● EXERCISE BRIEF
Whenever a line below includes the string "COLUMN", show it.

● DATA SEGMENT

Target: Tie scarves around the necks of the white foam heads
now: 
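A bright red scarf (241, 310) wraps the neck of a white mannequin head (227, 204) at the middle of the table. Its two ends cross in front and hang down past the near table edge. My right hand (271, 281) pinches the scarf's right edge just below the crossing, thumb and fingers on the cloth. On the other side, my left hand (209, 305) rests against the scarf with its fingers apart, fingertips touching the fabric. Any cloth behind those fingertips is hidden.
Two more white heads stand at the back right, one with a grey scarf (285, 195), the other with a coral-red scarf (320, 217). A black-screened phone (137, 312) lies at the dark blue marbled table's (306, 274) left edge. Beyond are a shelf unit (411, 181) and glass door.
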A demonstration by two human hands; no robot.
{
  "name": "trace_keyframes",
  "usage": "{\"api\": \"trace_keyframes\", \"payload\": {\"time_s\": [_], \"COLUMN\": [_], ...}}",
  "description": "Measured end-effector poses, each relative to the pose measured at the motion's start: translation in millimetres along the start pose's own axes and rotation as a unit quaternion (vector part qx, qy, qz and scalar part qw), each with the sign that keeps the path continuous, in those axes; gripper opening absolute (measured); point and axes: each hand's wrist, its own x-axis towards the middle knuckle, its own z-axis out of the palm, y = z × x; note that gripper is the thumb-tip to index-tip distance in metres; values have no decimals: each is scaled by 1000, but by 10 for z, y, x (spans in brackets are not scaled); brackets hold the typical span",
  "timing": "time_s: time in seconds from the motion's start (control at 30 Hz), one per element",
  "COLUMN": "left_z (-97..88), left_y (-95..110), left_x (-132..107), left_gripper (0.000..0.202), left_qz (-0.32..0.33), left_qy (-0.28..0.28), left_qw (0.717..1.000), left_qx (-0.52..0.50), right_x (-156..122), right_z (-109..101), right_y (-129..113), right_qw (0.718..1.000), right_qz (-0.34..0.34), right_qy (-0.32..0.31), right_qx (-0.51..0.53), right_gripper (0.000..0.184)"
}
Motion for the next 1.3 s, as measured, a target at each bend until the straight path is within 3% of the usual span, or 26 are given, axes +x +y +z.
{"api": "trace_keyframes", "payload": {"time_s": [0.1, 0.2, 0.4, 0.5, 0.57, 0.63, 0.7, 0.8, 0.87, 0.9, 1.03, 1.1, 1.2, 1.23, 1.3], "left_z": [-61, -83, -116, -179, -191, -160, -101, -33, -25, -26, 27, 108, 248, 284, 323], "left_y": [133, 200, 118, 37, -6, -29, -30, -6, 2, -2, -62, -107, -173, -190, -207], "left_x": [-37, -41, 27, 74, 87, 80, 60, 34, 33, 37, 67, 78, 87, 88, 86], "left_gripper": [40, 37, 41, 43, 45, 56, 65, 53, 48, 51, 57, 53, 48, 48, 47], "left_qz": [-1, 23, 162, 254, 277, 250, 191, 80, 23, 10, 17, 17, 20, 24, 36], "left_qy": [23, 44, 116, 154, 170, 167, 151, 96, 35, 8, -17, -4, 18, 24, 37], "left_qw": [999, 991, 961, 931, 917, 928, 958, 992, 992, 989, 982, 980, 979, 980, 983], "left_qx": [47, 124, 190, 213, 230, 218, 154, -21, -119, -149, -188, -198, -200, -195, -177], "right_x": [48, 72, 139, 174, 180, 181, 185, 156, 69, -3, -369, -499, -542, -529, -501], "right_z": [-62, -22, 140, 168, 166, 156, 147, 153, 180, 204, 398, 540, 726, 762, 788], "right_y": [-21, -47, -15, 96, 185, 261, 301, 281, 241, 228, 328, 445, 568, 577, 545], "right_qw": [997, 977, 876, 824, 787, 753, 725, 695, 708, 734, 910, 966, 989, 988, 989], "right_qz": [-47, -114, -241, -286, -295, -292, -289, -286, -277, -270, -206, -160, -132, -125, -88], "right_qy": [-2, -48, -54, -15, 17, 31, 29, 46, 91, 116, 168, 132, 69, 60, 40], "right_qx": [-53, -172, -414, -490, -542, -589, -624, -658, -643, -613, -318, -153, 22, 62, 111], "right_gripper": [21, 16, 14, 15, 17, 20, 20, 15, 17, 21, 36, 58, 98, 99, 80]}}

● OUTPUT FOR THIS TASK
  "usage": "{\"api\": \"trace_keyframes\", \"payload\": {\"time_s\": [_], \"COLUMN\": [_], ...}}",
  "COLUMN": "left_z (-97..88), left_y (-95..110), left_x (-132..107), left_gripper (0.000..0.202), left_qz (-0.32..0.33), left_qy (-0.28..0.28), left_qw (0.717..1.000), left_qx (-0.52..0.50), right_x (-156..122), right_z (-109..101), right_y (-129..113), right_qw (0.718..1.000), right_qz (-0.34..0.34), right_qy (-0.32..0.31), right_qx (-0.51..0.53), right_gripper (0.000..0.184)"

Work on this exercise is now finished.